The twice impeached president is well ahead of his nearest closest rival, Florida Governor Ron DeSantis, and is so confident of his lead that he is considering not turning up to the first Republican debate in Milwaukee next week.
But his campaigning calendar next year is starting to get clogged with court cases. In April, Trump was charged in New York by Manhattan District Attorney General over alleged hush money paid to porn star Stormy Daniels, with whom he had an affair shortly after his wife Melania gave birth to their son, Barron.
In June, he was charged again, this time federally, by Special Counsel Jack Smith over his alleged mishandling of classified documents.
And last week he was charged by Smith a second time, for attempting to overturn the 2020 election. In that particular case he will also argue in trial that he is protected by America’s right to free speech, and that he genuinely believed that the 2020 election was rigged.

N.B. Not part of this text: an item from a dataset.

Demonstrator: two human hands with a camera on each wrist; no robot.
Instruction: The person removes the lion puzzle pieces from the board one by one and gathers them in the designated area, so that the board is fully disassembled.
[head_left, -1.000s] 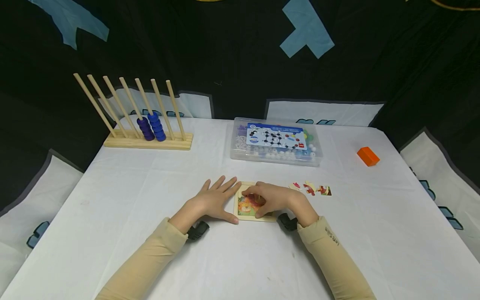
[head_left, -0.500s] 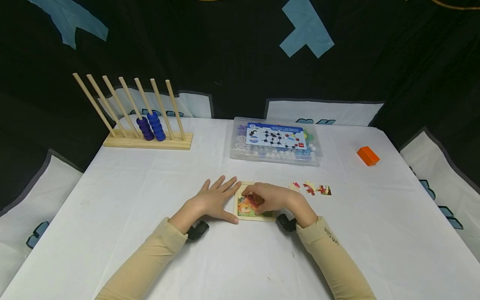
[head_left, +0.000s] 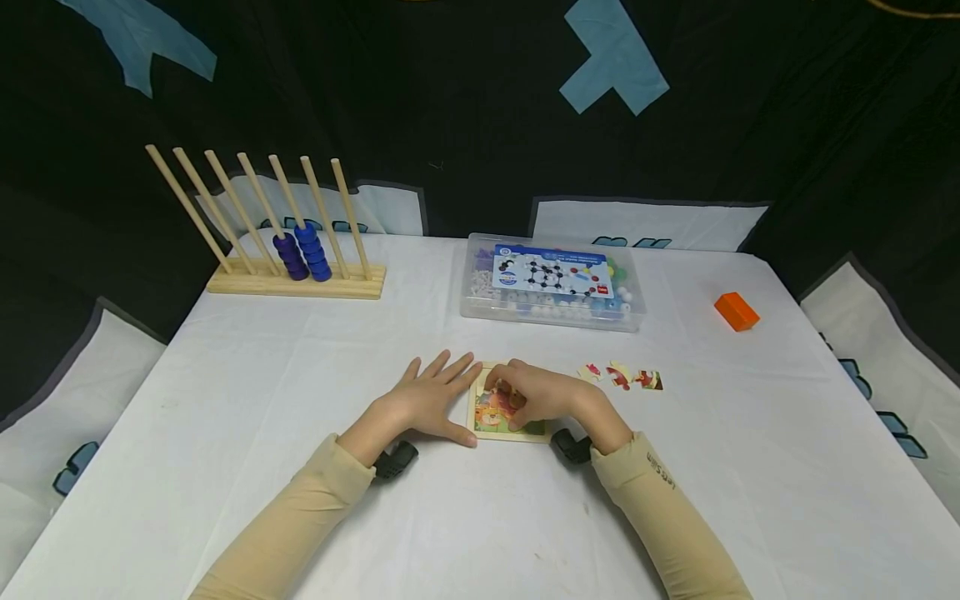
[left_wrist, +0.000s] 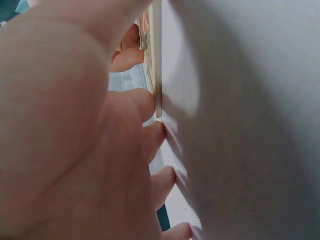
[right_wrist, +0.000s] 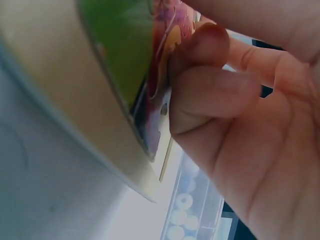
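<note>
A small jigsaw puzzle (head_left: 491,408) with a colourful cartoon picture lies in a pale wooden tray (head_left: 510,437) at the table's front middle. My left hand (head_left: 423,408) is spread flat on the cloth, its thumb and index fingertips at the tray's left edge. Over the picture my right hand (head_left: 551,392) bends down, thumb and index finger apart on the puzzle. The right wrist view shows curled fingers (right_wrist: 215,95) against the picture; whether they pinch a piece is hidden. Several loose puzzle pieces (head_left: 619,377) lie beyond the right hand.
A clear plastic box (head_left: 551,308) of coloured beads with a molecule label stands behind the puzzle. At the back left is a wooden peg abacus (head_left: 300,286) with blue and purple beads. An orange block (head_left: 737,312) lies at the right on the white cloth (head_left: 480,533).
The right hand has shifted very slightly, with its index finger a little more raised and bent. The left hand, tray and loose pieces stay where they were.
</note>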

In Georgia, security has been beefed up for weeks around the Fulton County courthouse where Trump is expected to appear and plead not guilty. On Monday, Willis began presenting her case to the Grand Jury, but things began to move quickly as she brought in two witnesses who were not scheduled to appear until tomorrow.
A court document that appears to have been mistakenly published by the Fulton County Court while the jury was still hearing evidence on Monday listed several charges against Trump, but was swiftly taken down without explanation.
According to Reuters, which published the document, they included “Conspiracy To Commit Forgery in the First Degree”; “Solicitation Of Violation Of Oath By Public Officer”; “Conspiracy To Commit False Statements and Writings” and “Violation Of The Georgia Rico (Racketeer Influenced And Corrupt Organizations) Act” – which has been used in the past to target mobsters.